Perhaps I had her Line of BS beaten into me for such a long time that I have bought into so much of the crap. I still get the urge at times to call her to say I'm sorry for hurting her to the point she did this. But there is no reason to betray the trust and torture me this way while telling me she was trying to be nice.
I want to ask her why but suspect I know her answer will be the same line of BS she had been feeding me. So I don't want to waste my time as well as wonder what good it will do
I will try to wait another week before making any decisions.

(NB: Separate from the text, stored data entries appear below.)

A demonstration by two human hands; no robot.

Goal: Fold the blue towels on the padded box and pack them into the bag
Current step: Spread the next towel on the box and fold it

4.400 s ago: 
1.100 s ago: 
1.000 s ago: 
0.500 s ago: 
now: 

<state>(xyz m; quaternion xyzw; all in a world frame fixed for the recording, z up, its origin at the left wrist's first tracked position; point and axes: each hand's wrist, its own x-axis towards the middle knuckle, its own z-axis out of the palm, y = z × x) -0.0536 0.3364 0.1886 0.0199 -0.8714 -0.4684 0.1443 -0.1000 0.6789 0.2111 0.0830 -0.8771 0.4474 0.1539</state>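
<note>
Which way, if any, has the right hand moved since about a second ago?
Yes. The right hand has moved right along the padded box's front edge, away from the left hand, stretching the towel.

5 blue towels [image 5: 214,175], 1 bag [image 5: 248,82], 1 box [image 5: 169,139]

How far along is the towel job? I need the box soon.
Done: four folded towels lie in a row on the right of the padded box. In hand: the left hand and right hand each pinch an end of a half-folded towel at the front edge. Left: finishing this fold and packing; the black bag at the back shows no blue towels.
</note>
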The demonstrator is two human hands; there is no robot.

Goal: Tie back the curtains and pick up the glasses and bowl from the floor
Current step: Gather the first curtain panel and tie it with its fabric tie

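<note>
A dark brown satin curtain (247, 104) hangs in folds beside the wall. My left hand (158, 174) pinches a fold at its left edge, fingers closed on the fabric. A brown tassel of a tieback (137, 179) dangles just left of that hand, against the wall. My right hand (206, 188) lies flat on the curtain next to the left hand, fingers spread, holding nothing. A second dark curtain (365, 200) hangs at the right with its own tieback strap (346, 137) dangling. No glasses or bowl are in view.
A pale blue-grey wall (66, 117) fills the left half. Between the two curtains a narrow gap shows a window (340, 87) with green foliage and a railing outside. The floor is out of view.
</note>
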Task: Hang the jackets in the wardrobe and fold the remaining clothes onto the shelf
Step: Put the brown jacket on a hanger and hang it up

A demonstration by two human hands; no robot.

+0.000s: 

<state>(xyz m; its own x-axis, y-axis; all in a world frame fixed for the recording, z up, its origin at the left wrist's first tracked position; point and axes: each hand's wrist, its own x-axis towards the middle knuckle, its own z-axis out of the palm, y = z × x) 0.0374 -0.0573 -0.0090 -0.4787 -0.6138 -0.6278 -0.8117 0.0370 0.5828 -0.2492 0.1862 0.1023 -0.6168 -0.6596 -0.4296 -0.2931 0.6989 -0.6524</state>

I do thank everyone for caring and supporting me
Me 41 WAW 36 S 3&7 M 10 yrs W files D 1/9/09 W moves out 4/18 Lost job 6/15 New job 7/27 Disc PA 8/10 (started Nov 2008!) Confronted 8/11 Admits PA & appologies for hurt 9/11 Lost Job 11/13
She emailed me today about a position in her company that she knew I would be interested in.
I just replied with a "Thank you"
I probably should have just ignored it, but didn't want to look like a complete a**hole. Looking back at it, I am kicking myself that I even replied. I guess I'm still weak and I let her control me.
I spoke with my therapist last nite as it seems even more painful now than it did when she dropped the bomb on 1/9/09. Even when she moved out on 4/18, it didn't hurt so bad.
It seems like the wounds had almost scabbed over and it has just been ripped open with a bazooka and I'm starting the road to healing all over again. It does seem pretty bleak and I'm so tired as I've been trying so hard over the last seven months. I just don't seem to have the energy to keep going/trying.
I know when I see my boys, I will be recharged. That will be on Thurs AM. I will take them to CT to see one of my oldest, dearest friends and his family. I'm looking forward to it. The only pain I have is that the last time I went there with my boys, she told me she found an apartment the weekend we were gone.....
I continue to pray for strength and wisdom to get me through this maddness....
This is really hurting today.
I talked to my therapist again last nite.
Me 41 WAW 36 S 3&7 M 10 yrs W files D 1/9/09 W moves out 4/18 Lost job 6/15 New job 7/27 Disc PA 8/10 (started Nov 2008!) Confronted 8/11 Admits PA & appologies for hurt 9/11 Lost Job 11/13
DUDE!!!!!!!!!!!!!!!!!!!!!!!!!!!! Listen to me CIPA....this woman who wants to divorce you, who had cheated on you, blah blah blah just sent you an email about a job at HER COMPANY that you might be interested in.....??????
Am I the only one who sees this......??????
This is the beginning of remorse on her side CIPA. Yes, you were supposed to respond EXACTLY AS YOU DID. What's weak about Thank you? Isn't that the first thing we teach our children to say as soon as we know they are capable of being polite? Yes, thank you, it is.
Let me ask you this, if you really wanted to get away from someone, if you really didn't care what you had done in the past to hurt them, you just wanted out and away.....would you tell them about a job that would bring them closer to you?
Come on CIPA...open your eyes. I know the pain is beyond anything you've ever experienced and if you can't do it right now, don't worry, I'll do it for you for as long as you need me too.
Now, is the job something you would be interested in?